The guessing game goes on too long – even though the man in question isn’t a Mystery Date dud. Director Greg Berlanti strings along the audience, all while showing Simon wrestle with the idea of coming out. While Berlanti has played with the concept on a number of television series, he gets a different vibe here, largely because Robinson is so likeable. He doesn’t appear to be the kind of kid who would have a single worry; ultimately, his idyllic life is just a cover.

Dad (John Duhamel), for example, makes homophobic statements while they’re watching TV; mom (Jennifer Garner) doesn’t weigh in on anything, despite her therapist credentials.

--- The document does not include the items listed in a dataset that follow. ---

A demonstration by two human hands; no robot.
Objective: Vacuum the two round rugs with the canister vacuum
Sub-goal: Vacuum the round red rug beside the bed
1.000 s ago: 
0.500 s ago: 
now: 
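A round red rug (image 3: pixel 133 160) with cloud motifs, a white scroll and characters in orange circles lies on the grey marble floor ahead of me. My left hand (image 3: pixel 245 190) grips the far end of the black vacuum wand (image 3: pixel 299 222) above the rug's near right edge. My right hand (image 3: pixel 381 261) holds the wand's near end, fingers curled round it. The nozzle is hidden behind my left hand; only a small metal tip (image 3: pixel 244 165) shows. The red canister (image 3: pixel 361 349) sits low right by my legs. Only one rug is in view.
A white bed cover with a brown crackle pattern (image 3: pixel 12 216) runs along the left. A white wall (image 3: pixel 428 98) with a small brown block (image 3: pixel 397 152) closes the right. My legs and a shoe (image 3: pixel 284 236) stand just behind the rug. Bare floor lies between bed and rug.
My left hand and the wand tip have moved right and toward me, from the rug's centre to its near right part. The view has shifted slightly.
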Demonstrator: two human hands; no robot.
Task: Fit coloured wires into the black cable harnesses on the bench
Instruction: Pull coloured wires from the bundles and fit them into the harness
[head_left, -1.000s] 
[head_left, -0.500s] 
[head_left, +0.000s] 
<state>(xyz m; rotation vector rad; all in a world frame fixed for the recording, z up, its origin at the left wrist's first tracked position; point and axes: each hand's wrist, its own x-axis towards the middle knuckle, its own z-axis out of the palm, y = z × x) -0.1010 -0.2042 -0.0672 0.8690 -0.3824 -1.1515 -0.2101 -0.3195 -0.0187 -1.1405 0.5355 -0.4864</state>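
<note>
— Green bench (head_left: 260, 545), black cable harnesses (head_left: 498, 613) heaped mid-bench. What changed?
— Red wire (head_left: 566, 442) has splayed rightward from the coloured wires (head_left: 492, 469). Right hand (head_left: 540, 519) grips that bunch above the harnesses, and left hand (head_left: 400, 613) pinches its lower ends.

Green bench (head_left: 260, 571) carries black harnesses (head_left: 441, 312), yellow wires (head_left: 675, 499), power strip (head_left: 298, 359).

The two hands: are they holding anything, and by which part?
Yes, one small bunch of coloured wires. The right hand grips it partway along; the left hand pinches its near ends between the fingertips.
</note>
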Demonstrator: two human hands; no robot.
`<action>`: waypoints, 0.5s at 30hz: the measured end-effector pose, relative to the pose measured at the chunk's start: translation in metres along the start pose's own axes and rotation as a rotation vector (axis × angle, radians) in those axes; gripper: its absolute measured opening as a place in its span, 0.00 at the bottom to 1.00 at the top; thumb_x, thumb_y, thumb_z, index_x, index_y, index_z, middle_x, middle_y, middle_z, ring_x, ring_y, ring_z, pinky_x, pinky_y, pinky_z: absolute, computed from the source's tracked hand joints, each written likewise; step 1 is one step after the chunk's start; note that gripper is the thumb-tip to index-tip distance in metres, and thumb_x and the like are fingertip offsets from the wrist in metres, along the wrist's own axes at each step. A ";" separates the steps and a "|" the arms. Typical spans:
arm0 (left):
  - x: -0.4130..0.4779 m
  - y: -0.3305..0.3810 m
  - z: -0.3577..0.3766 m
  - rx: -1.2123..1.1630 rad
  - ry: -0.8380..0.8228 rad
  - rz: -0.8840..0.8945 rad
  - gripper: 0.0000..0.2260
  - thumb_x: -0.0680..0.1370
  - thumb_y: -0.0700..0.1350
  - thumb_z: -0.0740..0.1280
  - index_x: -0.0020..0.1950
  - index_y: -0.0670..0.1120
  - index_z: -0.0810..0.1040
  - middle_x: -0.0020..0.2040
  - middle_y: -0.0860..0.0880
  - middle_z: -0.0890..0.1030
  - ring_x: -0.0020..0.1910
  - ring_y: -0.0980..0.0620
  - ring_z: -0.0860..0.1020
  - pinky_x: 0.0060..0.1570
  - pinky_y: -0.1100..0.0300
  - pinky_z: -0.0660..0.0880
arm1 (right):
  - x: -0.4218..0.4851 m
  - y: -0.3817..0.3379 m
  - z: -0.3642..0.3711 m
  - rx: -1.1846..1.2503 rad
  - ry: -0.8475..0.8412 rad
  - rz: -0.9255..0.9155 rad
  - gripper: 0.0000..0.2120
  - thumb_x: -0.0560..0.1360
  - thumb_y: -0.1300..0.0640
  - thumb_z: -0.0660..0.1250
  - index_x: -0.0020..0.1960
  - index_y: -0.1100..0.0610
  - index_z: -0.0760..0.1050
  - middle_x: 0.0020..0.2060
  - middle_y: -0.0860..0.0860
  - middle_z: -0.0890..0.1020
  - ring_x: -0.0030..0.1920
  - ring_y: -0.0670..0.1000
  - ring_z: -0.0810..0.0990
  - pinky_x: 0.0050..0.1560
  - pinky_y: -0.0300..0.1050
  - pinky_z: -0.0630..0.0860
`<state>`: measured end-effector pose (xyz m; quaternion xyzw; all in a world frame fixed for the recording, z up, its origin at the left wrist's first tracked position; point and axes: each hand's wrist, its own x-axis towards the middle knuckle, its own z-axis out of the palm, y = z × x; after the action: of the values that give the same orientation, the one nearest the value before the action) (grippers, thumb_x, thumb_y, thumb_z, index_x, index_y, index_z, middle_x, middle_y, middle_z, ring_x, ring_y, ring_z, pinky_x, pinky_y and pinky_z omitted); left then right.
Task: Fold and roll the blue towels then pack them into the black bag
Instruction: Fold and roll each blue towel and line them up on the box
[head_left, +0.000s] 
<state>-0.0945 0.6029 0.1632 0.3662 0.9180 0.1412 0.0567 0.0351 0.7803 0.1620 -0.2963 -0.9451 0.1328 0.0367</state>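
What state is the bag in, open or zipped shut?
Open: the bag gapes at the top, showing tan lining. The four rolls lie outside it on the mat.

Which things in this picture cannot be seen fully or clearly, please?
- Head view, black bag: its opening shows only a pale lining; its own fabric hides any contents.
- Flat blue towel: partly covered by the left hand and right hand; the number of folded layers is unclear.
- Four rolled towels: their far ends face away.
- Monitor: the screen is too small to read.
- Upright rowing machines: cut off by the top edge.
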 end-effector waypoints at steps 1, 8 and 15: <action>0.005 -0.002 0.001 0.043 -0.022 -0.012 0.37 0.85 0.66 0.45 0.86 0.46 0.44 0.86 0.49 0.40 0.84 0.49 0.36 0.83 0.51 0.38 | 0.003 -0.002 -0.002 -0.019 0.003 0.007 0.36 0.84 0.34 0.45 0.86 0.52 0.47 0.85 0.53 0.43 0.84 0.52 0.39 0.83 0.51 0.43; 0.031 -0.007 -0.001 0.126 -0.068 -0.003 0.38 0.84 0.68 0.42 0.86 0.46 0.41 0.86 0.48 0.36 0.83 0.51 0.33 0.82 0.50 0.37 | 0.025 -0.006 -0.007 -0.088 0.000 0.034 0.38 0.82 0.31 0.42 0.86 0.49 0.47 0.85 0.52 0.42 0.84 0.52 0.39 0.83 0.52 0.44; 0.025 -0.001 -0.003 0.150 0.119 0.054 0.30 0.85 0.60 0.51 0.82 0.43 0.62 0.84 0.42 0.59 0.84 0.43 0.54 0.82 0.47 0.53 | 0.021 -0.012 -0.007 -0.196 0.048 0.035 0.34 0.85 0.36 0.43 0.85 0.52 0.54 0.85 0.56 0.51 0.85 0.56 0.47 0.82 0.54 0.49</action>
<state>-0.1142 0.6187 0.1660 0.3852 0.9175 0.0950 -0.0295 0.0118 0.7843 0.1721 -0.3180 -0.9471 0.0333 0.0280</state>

A vice principal (Tony Hale) talks about everything and nothing, but he’s such an inappropriate goofball, Simon could never seek his advice. Friends aren’t likely (including Katherine Langford), either. Then the news breaks and he’s forced to deal with taunts and long stares.

For a bit of the film, Berlanti puts the audience in Simon’s shoes and lets it experience just how isolated he feels. Some of the reactions are odd, particularly given the era, but Garner gets a moment that makes much of the discomfort worthwhile. When she tells him what she thinks of his news, “Love, Simon” achieves its potential.

The “who is Blue?” storyline plays out, too. But this isn’t a film that presses too hard on any of its themes. Based on a young adult book, it educates without alienating, managing to reference things like "The Disaster Artist" without embracing any of its quirkiness.